SQL Server T-SQL Tuning – NOT IN and NOT Exists

Following on from the previous TSQL performance tuning article in this series, we now focus on the important topic of T-SQL “Not IN” And “Not Exists “

Not in and Not Exists commands :

In some circumstances we will need to select/update/delete orphan data – that is data does not exists in the major table but still exists in other interrelated tables

The response to such a circumstance will often be to utilize the “Not in” and “Not Exists” commands. This can however have a major impact on performance as the Not IN command requires a check to be made on each record individually resulting in a strain on resources and can also lead to locks particularly when updating or deleting a large volume of data .

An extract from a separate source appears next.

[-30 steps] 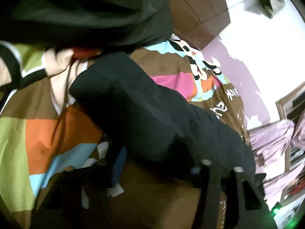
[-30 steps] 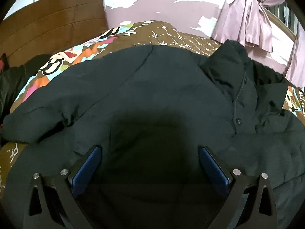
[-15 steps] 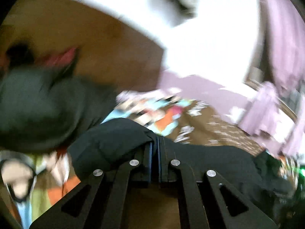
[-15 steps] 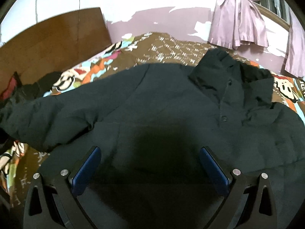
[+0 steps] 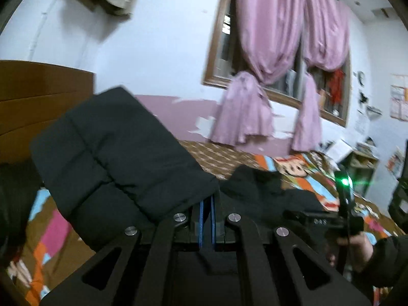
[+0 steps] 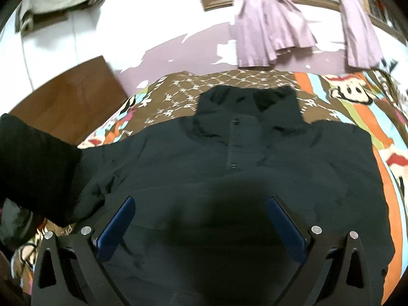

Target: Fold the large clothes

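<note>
A: Item one, the black padded jacket (image 6: 229, 168). Where is it recorded?

B: It is laid flat, front up, on the patterned bedspread (image 6: 229, 81), collar toward the far wall. One sleeve (image 5: 114, 158) is held lifted off the bed at the left side, its quilted cuff end seen high in the left wrist view.

A: Left gripper (image 5: 207, 219)?

B: Jaws are closed, blue pads nearly together, with the sleeve fabric pinched at the tips. The exact edge caught is hidden behind the fingers, so only "sleeve" can be entered.

A: Right gripper (image 6: 201, 227)?

B: Jaws are spread wide; nothing is clamped. It is poised over the lower front of the jacket, and its shadow is cast on the cloth between the blue pads (image 6: 114, 227). Whether the tips touch the cloth cannot be told.

A: Other entries?

B: A wooden headboard (image 6: 68, 102) is noted at the left of the bed. Pink curtains (image 5: 270, 40) are hung and knotted at a framed window (image 5: 216, 51) on the far wall. The person's right hand (image 5: 357, 250), in a dark sleeve, is seen at the right edge of the left wrist view, with a green light (image 5: 344, 182) lit above it.
</note>
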### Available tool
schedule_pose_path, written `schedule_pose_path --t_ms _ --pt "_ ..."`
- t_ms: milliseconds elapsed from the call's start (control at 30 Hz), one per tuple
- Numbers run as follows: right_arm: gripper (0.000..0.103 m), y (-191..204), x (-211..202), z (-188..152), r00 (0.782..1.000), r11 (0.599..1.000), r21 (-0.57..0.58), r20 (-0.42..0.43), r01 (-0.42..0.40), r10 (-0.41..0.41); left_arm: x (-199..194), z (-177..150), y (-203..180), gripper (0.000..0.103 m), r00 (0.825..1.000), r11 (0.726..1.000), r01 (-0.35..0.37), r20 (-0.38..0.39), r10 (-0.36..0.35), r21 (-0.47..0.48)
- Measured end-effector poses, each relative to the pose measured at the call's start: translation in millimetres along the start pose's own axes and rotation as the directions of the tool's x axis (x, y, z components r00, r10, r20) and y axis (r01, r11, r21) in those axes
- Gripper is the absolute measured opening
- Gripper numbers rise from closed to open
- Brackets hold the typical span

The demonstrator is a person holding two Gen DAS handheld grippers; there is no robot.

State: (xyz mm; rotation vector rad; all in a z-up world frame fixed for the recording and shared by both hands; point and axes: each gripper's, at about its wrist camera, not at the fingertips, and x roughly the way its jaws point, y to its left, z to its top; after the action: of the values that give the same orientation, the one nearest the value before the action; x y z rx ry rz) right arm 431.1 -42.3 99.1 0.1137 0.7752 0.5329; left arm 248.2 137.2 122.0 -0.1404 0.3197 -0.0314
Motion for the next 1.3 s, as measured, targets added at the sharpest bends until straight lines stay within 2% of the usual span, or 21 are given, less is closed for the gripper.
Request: schedule_pose_path --t_ms 133,233,367,467,667,800,900,933,1000,1033,1067,1167,1300 --pt "0.103 -29.0 -9.1 -1.3 1.000 0.998 0.055 0.009 -0.016 0.016 26.8 1.6 -43.9 0.002 0.993 0.994 0.070 -0.103 -0.061 0.081" --pt "0.103 -52.9 -14.5 -1.4 0.999 0.992 0.115 0.018 -0.050 0.048 55.3 -10.0 -76.3 0.002 0.977 0.981 0.121 -0.190 -0.092 0.149" --pt "0.103 -79.5 -20.0 -3.6 0.998 0.982 0.178 0.029 -0.063 0.059 85.4 -38.0 -112.6 0.002 0.945 0.960 0.183 -0.307 -0.113 0.212" --pt "0.103 -95.6 -20.4 -9.6 0.999 0.977 0.205 0.010 -0.051 0.050 105.7 -53.2 -131.8 0.002 0.931 0.959 0.174 -0.354 -0.086 0.225" --pt "0.103 -124.4 -24.9 -21.8 0.997 0.958 0.277 0.013 -0.080 0.080 144.2 -80.0 -161.4 0.002 0.876 0.946 0.241 -0.469 -0.114 0.219" --pt "0.103 -135.9 -34.5 -26.6 0.995 0.945 0.315 0.061 -0.089 0.073 153.6 -90.3 -170.8 0.003 0.847 0.941 0.267 -0.516 -0.126 0.208" --pt "0.103 -140.3 -42.6 -30.8 0.990 0.933 0.335 0.097 -0.131 0.104 152.4 -96.7 -168.4 0.005 0.836 0.943 0.261 -0.536 -0.116 0.204" --pt "0.103 -141.0 -44.1 -31.8 0.986 0.926 0.343 0.104 -0.159 0.131 152.7 -95.9 -166.0 0.009 0.831 0.945 0.264 -0.543 -0.122 0.192" --pt "0.103 -141.1 -46.5 -33.1 0.967 0.899 0.359 0.122 -0.252 0.222 146.5 -98.0 -156.8 0.025 0.815 0.947 0.286 -0.557 -0.160 0.148" --pt "0.103 -140.6 -46.8 -33.6 0.957 0.884 0.366 0.128 -0.290 0.260 143.0 -97.6 -151.4 0.046 0.805 0.945 0.306 -0.561 -0.194 0.112" --pt "0.103 -140.0 -46.9 -34.5 0.941 0.862 0.377 0.137 -0.338 0.309 138.8 -96.6 -146.1 0.059 0.800 0.944 0.321 -0.557 -0.224 0.081" --pt "0.103 -138.1 -47.9 -37.1 0.904 0.809 0.404 0.166 -0.427 0.394 135.9 -94.3 -143.9 0.063 0.801 0.942 0.332 -0.542 -0.254 0.050" --pt "0.103 -140.9 -46.0 -42.3 0.880 0.765 0.439 0.170 -0.471 0.444 125.9 -83.6 -132.8 0.063 0.832 0.954 0.293 -0.508 -0.225 0.056"
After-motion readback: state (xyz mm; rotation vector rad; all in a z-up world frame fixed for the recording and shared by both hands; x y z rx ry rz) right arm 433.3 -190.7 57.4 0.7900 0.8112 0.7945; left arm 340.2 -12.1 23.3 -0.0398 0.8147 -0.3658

Alternatives to NOT IN and NOT Exists

SQL Server 2008 introduced the Merge command for bulk insert / update / delete operations which can be used with the Except clause to minimize its performance hit.

Examples:

First we will create two tables :

use [Workshops]
Create table Mytable1 (companyname varchar (100) )
Create table Mytable2 (companyname varchar (100) )

Select/update/delete orphaned data using Not in command :

SELECT companyname FROM Mytable1 where companyname not in (select  companyname from Mytable2)
UPDATE Mytable1 SET companyname =N'Company_Name'  where companyname not in (select  companyname from Mytable2)
DELETE  Mytable1 FROM Mytable1 where companyname not in (select  companyname from Mytable2)

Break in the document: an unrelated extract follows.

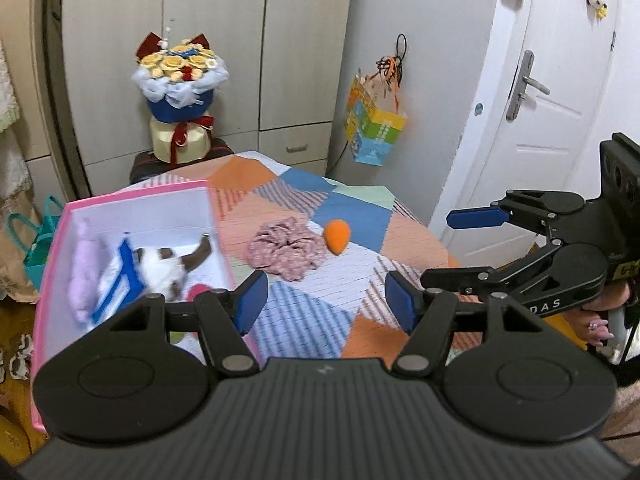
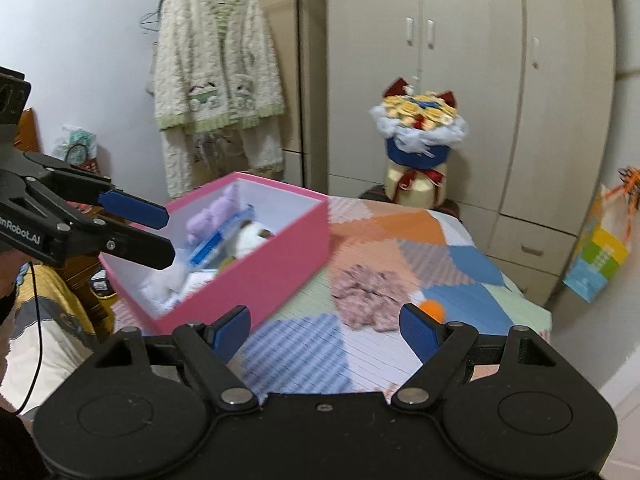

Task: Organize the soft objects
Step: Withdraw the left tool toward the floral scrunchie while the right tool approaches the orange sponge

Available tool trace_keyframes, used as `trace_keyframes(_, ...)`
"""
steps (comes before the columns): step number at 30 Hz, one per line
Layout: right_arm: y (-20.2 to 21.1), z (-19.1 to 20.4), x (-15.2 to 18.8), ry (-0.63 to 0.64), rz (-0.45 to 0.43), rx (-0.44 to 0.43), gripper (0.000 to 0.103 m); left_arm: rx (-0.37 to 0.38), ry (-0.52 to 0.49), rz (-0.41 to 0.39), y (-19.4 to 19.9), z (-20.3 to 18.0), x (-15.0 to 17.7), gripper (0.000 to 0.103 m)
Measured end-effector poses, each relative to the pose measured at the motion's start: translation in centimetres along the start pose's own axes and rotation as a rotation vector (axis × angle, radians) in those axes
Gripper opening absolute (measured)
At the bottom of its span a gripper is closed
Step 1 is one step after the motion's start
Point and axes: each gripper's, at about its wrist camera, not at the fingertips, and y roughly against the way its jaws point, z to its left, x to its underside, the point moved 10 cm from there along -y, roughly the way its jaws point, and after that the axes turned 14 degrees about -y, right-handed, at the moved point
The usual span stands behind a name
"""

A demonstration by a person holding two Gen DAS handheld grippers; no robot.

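Observation:
A pink box (image 1: 56, 240) (image 2: 256, 276) stands at the left of a patchwork-covered table (image 1: 312, 288) (image 2: 360, 360). It holds a purple plush (image 1: 82, 268) (image 2: 210, 214), a blue-and-white item (image 1: 118, 280) and a white-and-brown plush (image 1: 164, 266) (image 2: 250, 238). A pink floral scrunchie (image 1: 286, 250) (image 2: 368, 296) and an orange soft piece (image 1: 337, 236) (image 2: 434, 310) lie on the table beside the box. My left gripper (image 1: 326, 300) (image 2: 168, 232) is open and empty, above the table by the box. My right gripper (image 2: 326, 332) (image 1: 452, 248) is open and empty, to the right.
A flower bouquet (image 1: 180, 92) (image 2: 420, 136) stands on a stool behind the table, before wardrobes. A colourful paper bag (image 1: 374, 124) (image 2: 600, 252) hangs at the right. A white door (image 1: 552, 80) is at far right. A fluffy cardigan (image 2: 218, 68) hangs at the left.

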Motion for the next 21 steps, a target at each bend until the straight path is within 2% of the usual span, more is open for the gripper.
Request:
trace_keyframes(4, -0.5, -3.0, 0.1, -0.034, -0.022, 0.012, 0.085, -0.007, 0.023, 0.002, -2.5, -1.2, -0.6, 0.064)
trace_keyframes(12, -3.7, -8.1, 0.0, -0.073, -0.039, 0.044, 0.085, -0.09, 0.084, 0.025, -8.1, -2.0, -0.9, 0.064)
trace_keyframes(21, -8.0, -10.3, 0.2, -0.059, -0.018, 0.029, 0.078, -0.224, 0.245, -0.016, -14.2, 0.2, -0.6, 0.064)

Improved performance using Merge and Except :

merge Mytable1 T using (select companyname from mytable1 except select companyname from mytable2 )S on t.companyname=s.companyname
when  matched  then update SET companyname=N'Company_Name' ;
merge Mytable1 T using (select companyname from mytable1 except select companyname from mytable2 )S on t.companyname=s.companyname
when  matched  then delete ;
SELECT * FROM MYTable1 S where   not exists (select 1 from  MYTable1 inner join MYTable2 on MYTable1.companyname=MYTable2.companyname and MYTable1.companyname=s.companyname)

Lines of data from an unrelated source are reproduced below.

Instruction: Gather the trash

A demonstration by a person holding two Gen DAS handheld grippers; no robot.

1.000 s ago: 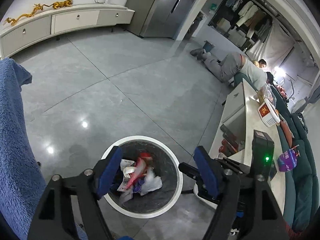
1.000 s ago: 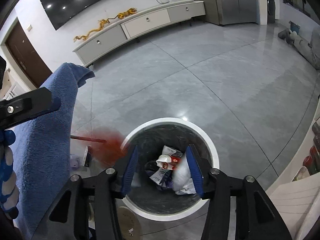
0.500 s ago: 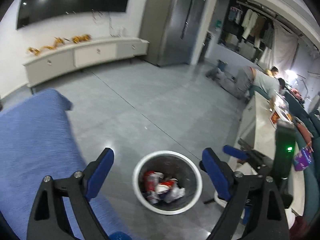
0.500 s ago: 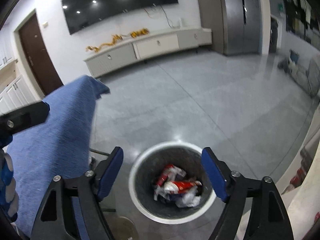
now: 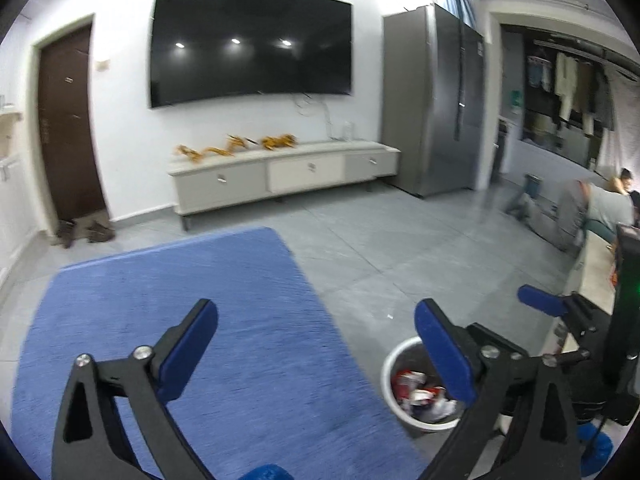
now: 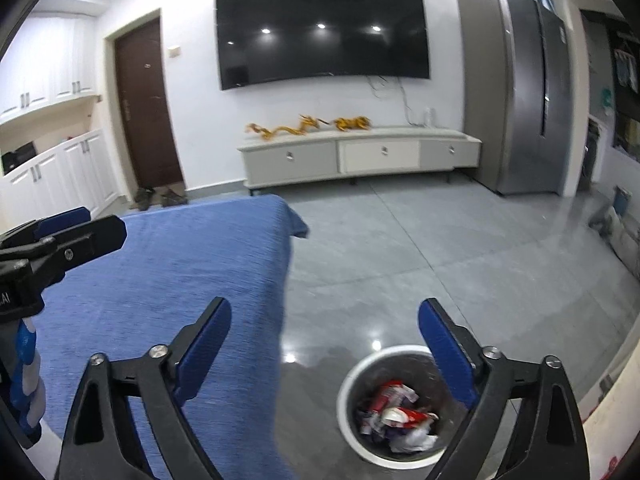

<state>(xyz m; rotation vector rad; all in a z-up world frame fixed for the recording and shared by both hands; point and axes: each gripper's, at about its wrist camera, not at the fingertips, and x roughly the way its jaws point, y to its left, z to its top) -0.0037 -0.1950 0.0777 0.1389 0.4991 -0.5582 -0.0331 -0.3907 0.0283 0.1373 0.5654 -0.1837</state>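
Observation:
A round white-rimmed trash bin (image 5: 390, 368) stands on the grey floor, holding crumpled red and white wrappers (image 5: 416, 392). My left gripper (image 5: 316, 312) hangs high over the blue cloth, left of the bin; its jaws are opening with nothing between them. My right gripper (image 6: 326, 312) is also raised, and the bin (image 6: 348, 384) with its wrappers (image 6: 396, 412) lies below its right finger. Its jaws are opening too, with nothing between them. One blue pad (image 5: 540, 306) of the right gripper shows at the right of the left wrist view.
A table draped in blue cloth (image 6: 180, 260) fills the lower left of both views. A pale counter (image 5: 596, 272) runs along the right. A person (image 5: 580, 208) lies on the floor at far right. A low cabinet (image 6: 360, 156), TV and fridge line the back wall.
Both grippers rose and tilted up away from the bin, which slid to the lower right and shrank. Both pairs of jaws spread wider. The TV wall came into view.

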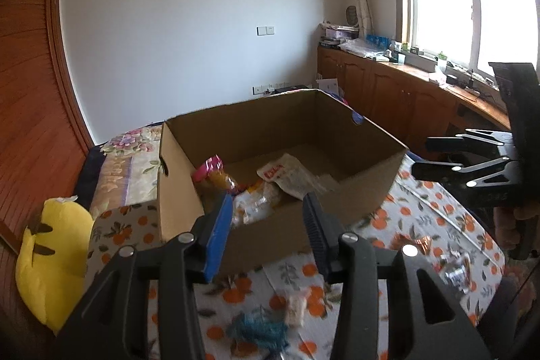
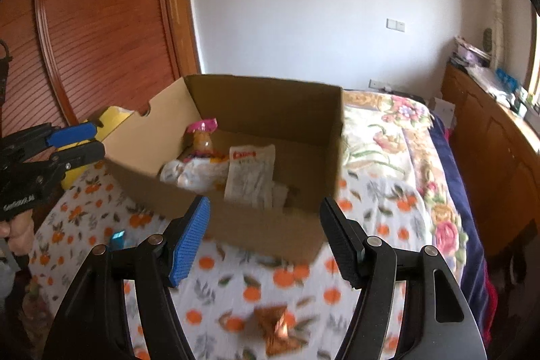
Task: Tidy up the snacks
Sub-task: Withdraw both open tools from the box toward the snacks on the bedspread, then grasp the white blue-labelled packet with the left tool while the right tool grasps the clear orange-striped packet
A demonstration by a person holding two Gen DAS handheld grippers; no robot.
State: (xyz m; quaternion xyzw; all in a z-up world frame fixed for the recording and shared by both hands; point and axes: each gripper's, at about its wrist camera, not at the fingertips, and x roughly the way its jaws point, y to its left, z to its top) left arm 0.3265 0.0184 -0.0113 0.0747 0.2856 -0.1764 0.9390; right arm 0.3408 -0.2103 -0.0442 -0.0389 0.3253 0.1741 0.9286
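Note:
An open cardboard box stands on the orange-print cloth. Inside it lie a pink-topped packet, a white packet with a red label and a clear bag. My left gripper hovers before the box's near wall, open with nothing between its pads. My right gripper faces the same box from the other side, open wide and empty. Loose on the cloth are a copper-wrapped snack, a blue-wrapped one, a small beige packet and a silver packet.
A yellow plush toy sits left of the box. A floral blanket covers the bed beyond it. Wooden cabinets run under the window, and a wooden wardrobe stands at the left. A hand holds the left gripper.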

Note that this also applies Not Exists :

SELECT * FROM MYTable1 S where   not exists (select 1 from  MYTable1 inner join MYTable2 on MYTable1.companyname=MYTable2.companyname and MYTable1.companyname=s.companyname)

Healthy T-SQL practices to Select orphaned data using Except Command

select companyname from mytable1 except select companyname from mytable2

In the next article of this series we will look at optimizing the performance of Views.



Related Articles :

33 Responses to “SQL Server T-SQL Tuning – NOT IN and NOT Exists”

  1. I Like the way you write your articles.
    thanks for writing your blog.

  2. I have used Merge succefully with one execption, delete. There are a few cases when Merge does not do exactly what you think it will.

    • Merge is one of the new rich 2008 T-SQL Codes that can apply for most of cases but let me know about some samples of these cases that don’t apply for Merge to be able to help in them

  3. valuable information…

  4. I really enjoy your blog. Much informative!!

  5. It would be nice to see some test results which back up your assertions, using sample data with hundreds of thousands of rows. You have really only provided some alternative syntax. Here’s one of mine …

    delete t1
    from Mytable1 t1
    where not exists (
    select 1
    from MyTable2 t2
    where t2.CompanyName = t1.CompanyName
    )

    I’d be very interested to find out whether MERGE beats this.

    • Thx for your comment …I didn’t add concession details about a certain realistic case to support the efficiency of Merge and Except commands rather than NOT IN or NOT exists commands but they actually differed much on both aspect resources Consumption and execution time once I tried them within heavy DWH and data migrations solutions running over HUGE TB DBs …..You can try them and let me know your feedback

      In addition, I consider largely DB stress powers so using Merge Command with Except can be much powerful if replacing Not IN or Not Exists and you can justify that using any DB stress tool like SQLQueryStress

  6. Yes, but why don’t you just use:
    SELECT Mytable1.companyname FROM Mytable1
    left join Mytable2 on Mytable1.companyname=Mytable2.companyname
    where Mytable2.companyname is null

    • It will not satisfy the same business logic precisely coz Mytable2.companyname is null is just seeking the data of MYtable2 having companyname is null which isn’t our case here actually but our case here seeks the data of MYtable2 having companyname values mismatching with companyname values of Mytable1

      Please let me know if any further help is needed

      • Not a fan of except Reply January 16, 2013 at 5:09 pm

        I would caution on the use of EXCEPT. On large sets of data, it can overflow your log file.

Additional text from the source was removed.